Dr. Balázs Csákabonyi (3 December 1936 – 26 March 2020) was a Hungarian lawyer, educator and politician, member of the National Assembly (MP) from 1994 to 2010. He represented Kaposvár (Somogy County Constituency I) between 1994 and 1998. Thereafter he was an MP via the national list of the Hungarian Socialist Party (MSZP) from 1998.

==Career==
Csákabonyi was born in Eger on 3 December 1936 as one of the four children of archivist Kálmán Csákabonyi (1902–1970), the head of the Békés County Archives, and teacher Áriás Ilona (1902–1990), who came from a Transylvanian medium landowner noble family. Csákabonyi finished his elementary and secondary studies in Gyula. He earned a teaching qualification in 1955. He taught at the local elementary school of Gerla (present-day part of Békéscsaba) from 1955 to 1958. Thereafter, he moved to Somogy County. He worked for the house of culture at Balatonboglár from 1958 to 1961, then he was employed by the district council of Nagyatád between 1961 and 1965. He worked for the council of Somogy County at Kaposvár from 1965 to 1971.

He studied law at the Janus Pannonius University (today University of Pécs) from 1965; he earned a correspondence degree of jurist in 1970. He was a trainee lawyer since 1971 at the 2nd lawyer community work at Kaposvár. He passed the bar exam in 1972. He worked as a private lawyer since 1991. He served as President of the Somogy County Bar Association from 1988 to 1997. He also functioned as High Commissioner for Discipline of the nationwide Hungarian Bar Association since 1992.

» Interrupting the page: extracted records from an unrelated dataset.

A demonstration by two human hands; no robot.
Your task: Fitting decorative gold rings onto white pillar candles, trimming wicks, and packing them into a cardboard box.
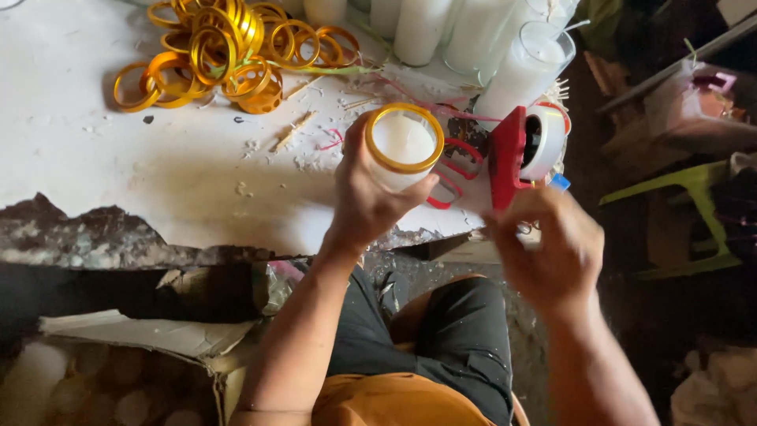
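My left hand [364, 197] grips the gold-rimmed candle glass [403, 146]; right hand [552, 248], blurred, seemingly closed at the red tape dispenser [511, 158]; I'd keep the glass steady, upright.

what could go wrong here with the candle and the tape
The left hand alone grips the candle glass above the table edge; a slip could drop it. The right hand is blurred at the red tape dispenser, whose cutter might nick fingers. The tilted candle glasses behind look easy to knock.
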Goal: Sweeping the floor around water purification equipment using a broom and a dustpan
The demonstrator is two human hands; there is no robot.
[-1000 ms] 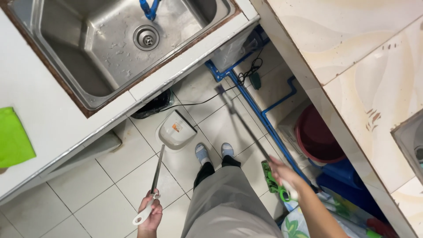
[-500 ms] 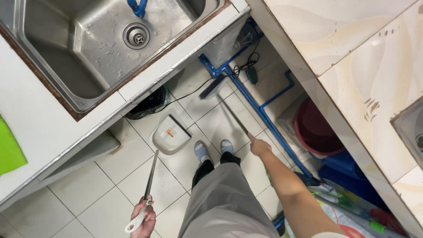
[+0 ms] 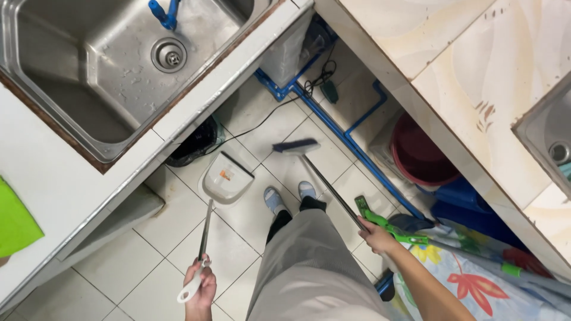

Csákabonyi joined Hungarian Socialist Workers' Party (MSZMP) in 1961. He was a member of the ruling Communist Party until its dissolution in 1989. He successfully ran as an individual candidate of the legal successor Hungarian Socialist Party (MSZP) in Kaposvár constituency during the 1994 parliamentary election. He was a vice-chairman of the Committee on Constitutional Affairs, Legislative Assembly, Justice and Rules of Procedure from 1994 to 1998. He was also a member of the Constitutional Preparatory Committee from 1995 to 1998, which, however, did not present a new constitution draft in that parliamentary session. Csákabonyi was elected MP via his party's national list in 1998, 2002 and 2006 elections. He retained his membership at the Committee on Constitutional Affairs and Justice. Csákabonyi was also a member and vice-president of the National Association of Hungarian Pensioners (MNYOSZ) and in this capacity, he represented the pensioners' interests in the National Assembly. He also acted as charge d'affaires of private law within the MSZP parliamentary group. Csákabonyi retired from politics and did not run in the 2010 parliamentary election.

==Personal life==
Csákabonyi married teacher Márta Somosi in 1962. They had two children, lawyer Nárcisz (b. 1962) and trainee lawyer Balázs Rómeó (1966–1991), who was killed in a traffic collision. Balázs Csákabonyi died on 26 March 2020 in Kaposvár, at the age of 83.